Cuando el anzuelo en el extremo de la caña de pescar golpeó una superficie metálica en la parte más profunda del río Ohio, Uncle Birdie se inclinó sobre el agua transparente y vio. Vio el cuerpo inmóvil de Willa atado al auto, sus cabellos sueltos y blandos flotando en esa nocturnidad como la hierba en la pradera, y el corte quirúrgico del cuchillo en la garganta, como una segunda boca. Se emborrachó y lloró desconsolado. Llevaba grabada en la existencia la máxima de que el hilo se corta por lo más delgado y asumió que lo culparían del crimen.

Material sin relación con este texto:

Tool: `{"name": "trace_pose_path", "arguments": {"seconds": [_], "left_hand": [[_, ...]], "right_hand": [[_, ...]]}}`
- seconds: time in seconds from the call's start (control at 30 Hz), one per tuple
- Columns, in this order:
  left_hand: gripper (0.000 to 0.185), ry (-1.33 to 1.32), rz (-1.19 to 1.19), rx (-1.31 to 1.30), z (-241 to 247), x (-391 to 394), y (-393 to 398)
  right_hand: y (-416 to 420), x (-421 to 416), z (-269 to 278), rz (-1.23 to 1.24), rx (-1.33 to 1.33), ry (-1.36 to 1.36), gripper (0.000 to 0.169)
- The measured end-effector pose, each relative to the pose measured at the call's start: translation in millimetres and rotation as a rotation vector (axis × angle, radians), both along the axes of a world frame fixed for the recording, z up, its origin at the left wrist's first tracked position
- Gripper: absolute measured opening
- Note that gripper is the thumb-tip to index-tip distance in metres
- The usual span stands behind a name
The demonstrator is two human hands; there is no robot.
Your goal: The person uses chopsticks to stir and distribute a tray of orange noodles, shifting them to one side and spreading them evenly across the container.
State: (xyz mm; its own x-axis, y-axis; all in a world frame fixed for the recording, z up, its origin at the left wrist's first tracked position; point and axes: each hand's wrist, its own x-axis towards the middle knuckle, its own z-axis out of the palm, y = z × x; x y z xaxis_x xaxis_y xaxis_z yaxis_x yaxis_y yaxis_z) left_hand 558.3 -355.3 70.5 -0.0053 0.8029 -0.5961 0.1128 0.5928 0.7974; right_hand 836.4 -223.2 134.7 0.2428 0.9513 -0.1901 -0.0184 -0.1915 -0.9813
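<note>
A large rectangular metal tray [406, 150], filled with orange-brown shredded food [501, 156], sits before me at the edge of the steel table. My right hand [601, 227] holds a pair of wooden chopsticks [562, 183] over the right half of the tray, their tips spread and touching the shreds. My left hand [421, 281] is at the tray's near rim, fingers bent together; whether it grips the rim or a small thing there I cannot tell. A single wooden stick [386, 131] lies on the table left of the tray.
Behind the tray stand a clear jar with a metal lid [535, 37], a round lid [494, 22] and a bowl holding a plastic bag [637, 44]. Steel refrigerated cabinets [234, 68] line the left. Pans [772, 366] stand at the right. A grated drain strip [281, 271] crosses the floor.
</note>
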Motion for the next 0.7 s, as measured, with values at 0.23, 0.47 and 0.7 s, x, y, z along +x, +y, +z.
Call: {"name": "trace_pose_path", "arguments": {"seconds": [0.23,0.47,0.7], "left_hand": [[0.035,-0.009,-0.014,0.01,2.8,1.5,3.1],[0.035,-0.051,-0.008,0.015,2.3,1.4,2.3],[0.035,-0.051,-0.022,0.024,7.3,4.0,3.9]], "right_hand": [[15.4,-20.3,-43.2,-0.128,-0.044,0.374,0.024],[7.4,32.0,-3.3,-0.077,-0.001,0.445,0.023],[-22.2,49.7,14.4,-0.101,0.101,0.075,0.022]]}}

John Harper había asistido al primer movimiento que lo expulsó de la infancia cuando arrestaron a su padre. No asistió a este segundo movimiento, a esta orfandad subacuática (Charles Laughton se lo ahorró y nos lo regaló desplegado como un naufragio en cámara lenta, en toda su tortuosa hermosura, solo a nosotros, sus espectadores, con Willa –Shelley Winters– convertida en una muñeca de cera, una bella durmiente definitiva), que bien puede considerarse una moneda de dos caras: en el reverso, Willa duerme en su descenso de muerte, acunada por la flora marina, ajena en su burbuja a los larguísimos juncos que flamean a su alrededor, como el velo vegetal de esa novia que no pudo ser; en su anverso, John se trepa a la barca junto a Pearl para huir del Mal, el falso predicador de traje, sombrero y alzacuello, con la apostura un tanto letárgica e increíblemente sexy de Robert Mitchum, que parece ya entrenando para ser Max Cady, el ex presidiario psicótico de Cape Fear (Cabo de Miedo, J. Lee Thompson, 1962). Mientras los niños ponen la barca en movimiento, Powell irrumpe y avanza, enorme y oscuro como un Frankenstein, y se queda gritando su impotencia como un poseso, con el traje puesto y el cuchillo en la mano, una suerte de boogeyman sumergido hasta el pecho en el agua bordeada de sauces. La barca emprende su viaje sin mapa con sus dos tripulantes y la muñeca a bordo, en una noche de cuento tachonada de estrellas.